Olin menyeka peluh yang meleleh di atas alisnya, sesekali memijat tangan
dan kakinya. Sebentar lagi akan ada kejuaraan taekwondo antar SMA dan Olin
terpilih untuk mewakili sekolahnya. Jadi, latihan ekstra ia lakoni. Olin
berjanji pada dirinya, akan melakukan yang terbaik agar hasil yang ia peroleh
juga baik dan dapat mengharumkan nama sekolahnya. Olin menerawang ke depan.
Rumah bercat hijau tosca di hadapannya sepi. Tiba-tiba ingatannya seperti
terbang. Insiden itu kembali mengusik sisi otak Olin. Ya, pertengkaran dirinya
dengan sang sahabat, Lia. Apa aku yang salah, ya? Apa aku harus minta maaf?
Batin Olin bergejolak.
“Huh, buat apa minta maaf! Dia saja
yang nggak mau ngaku kalau dirinya itu Peri Alpabet. Sok polos! Apa sih,
susahnya ngaku! Aku juga nggak akan minta apa-apa dari dia!” sontak kata-kata
itu keluar dari bibirnya. Hening.

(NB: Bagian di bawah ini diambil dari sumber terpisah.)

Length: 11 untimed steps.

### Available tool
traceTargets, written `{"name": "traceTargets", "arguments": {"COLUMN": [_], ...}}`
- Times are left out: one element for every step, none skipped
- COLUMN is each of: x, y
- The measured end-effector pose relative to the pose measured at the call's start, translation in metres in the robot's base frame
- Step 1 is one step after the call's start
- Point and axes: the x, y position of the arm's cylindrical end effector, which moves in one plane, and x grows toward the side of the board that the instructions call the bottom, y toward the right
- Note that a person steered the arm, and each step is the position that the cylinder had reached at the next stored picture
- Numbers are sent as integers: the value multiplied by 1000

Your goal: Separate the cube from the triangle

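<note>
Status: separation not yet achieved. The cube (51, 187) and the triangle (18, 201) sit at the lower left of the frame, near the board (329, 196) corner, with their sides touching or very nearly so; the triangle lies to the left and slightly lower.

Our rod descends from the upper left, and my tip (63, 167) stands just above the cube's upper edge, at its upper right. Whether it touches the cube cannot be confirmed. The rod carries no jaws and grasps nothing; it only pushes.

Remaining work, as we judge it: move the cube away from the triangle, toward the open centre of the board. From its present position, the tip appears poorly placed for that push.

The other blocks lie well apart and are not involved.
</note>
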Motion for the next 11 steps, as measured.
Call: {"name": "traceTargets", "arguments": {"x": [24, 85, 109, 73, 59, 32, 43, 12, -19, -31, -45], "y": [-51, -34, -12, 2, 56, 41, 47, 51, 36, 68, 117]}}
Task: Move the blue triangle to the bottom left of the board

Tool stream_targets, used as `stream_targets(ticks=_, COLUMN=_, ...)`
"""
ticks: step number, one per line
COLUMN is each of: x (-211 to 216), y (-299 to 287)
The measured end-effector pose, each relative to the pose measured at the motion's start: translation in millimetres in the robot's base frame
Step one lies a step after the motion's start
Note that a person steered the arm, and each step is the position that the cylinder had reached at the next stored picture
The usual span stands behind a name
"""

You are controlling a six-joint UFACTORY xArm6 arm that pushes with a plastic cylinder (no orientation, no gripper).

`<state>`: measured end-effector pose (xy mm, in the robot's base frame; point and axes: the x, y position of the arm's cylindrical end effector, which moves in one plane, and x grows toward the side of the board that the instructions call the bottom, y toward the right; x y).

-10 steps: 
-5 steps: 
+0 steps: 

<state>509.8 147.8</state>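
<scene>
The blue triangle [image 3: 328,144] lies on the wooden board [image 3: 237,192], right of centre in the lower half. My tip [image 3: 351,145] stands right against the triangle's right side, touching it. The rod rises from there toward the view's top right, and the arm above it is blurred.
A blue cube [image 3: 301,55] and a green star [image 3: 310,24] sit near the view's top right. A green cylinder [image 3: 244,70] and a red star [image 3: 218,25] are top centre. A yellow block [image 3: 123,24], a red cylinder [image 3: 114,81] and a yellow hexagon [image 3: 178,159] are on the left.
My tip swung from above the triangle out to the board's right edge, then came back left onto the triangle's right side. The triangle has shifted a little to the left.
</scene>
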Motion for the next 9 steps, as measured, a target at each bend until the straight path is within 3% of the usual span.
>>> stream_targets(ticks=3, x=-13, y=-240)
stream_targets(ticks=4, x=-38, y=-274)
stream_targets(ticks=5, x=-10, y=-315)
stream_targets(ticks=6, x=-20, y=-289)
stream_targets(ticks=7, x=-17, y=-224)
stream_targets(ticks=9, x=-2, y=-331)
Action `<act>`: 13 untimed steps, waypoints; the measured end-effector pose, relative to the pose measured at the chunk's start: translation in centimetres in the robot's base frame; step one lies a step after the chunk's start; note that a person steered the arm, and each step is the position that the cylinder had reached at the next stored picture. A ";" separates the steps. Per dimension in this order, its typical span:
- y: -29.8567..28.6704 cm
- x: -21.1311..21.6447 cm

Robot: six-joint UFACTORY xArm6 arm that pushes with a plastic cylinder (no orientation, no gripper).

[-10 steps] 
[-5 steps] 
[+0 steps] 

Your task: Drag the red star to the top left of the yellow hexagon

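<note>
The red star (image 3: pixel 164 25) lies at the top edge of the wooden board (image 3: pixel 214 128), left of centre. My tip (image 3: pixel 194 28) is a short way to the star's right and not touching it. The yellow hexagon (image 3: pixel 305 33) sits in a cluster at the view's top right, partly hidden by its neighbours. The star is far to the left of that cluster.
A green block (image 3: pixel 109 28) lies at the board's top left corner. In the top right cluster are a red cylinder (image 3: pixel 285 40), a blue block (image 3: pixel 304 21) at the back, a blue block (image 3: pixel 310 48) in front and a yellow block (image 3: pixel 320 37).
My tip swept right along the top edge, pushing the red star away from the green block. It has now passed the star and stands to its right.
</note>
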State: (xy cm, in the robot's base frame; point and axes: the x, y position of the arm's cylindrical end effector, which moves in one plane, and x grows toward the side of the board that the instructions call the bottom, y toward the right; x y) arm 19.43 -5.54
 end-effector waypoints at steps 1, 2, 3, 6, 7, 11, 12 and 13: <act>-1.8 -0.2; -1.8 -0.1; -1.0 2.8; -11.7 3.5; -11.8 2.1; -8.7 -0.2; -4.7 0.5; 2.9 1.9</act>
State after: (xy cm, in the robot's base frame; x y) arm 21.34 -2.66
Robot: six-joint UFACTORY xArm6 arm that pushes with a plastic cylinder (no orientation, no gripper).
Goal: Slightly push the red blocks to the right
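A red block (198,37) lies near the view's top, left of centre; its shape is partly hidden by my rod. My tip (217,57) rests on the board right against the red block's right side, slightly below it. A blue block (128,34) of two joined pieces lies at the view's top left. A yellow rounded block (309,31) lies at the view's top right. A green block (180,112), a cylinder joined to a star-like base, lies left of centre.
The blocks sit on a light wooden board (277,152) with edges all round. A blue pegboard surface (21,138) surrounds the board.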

Memintal-mintal ujung jilbab putihnya.
Sejujurnya Olin masih bingung, harus percaya pada pengakuan Cecilia bahwa
dirinya bukan Peri Alpabet atau percaya pada apa yang ia lihat di rumah Cecilia.
***
Olin, si cewek jagoan taekwondo yang
juga bercita-cita menjadi penulis cerpen anak. Aneh, kenapa harus cerpen anak?
Simpel! Masa anak-anak menurut Olin adalah masa terindah. Hanya ada bermain dan
bersenang-senang. Tanpa beban, bebas, jujur. Olin suka semua itu. Kembali ke
rumah Cecilia. Suatu hari ketika Olin diundang sahabatnya, Cecilia, untuk ke
rumah dalam rangka perayaan imlek, Olin setuju. Saat itu ia sedang
gencar-gencarnya mencari tahu tentang Peri Alpabet, nama pena dari penulis
cerpen anak yang ia kagumi. Dari sebuah cerpen anak, ia tahu bahwa Peri Alpabet
itu bersekolah di tempat Olin dan satu kelas dengannya. Sayang, tak ada satu pun
cerpen anak karyanya yang pernah Olin lihat memuat nama aslinya, semua cuma menuliskan
nama pena.
Ambisi Olin menemukan Peri Alpabet
tambah membara, sampai ia melihat ada beberapa buah cerpen anak terbingkai manis
di dinding rumah Cecilia. Dan kalian tahu penulisnya? Yups, Peri Alpabet!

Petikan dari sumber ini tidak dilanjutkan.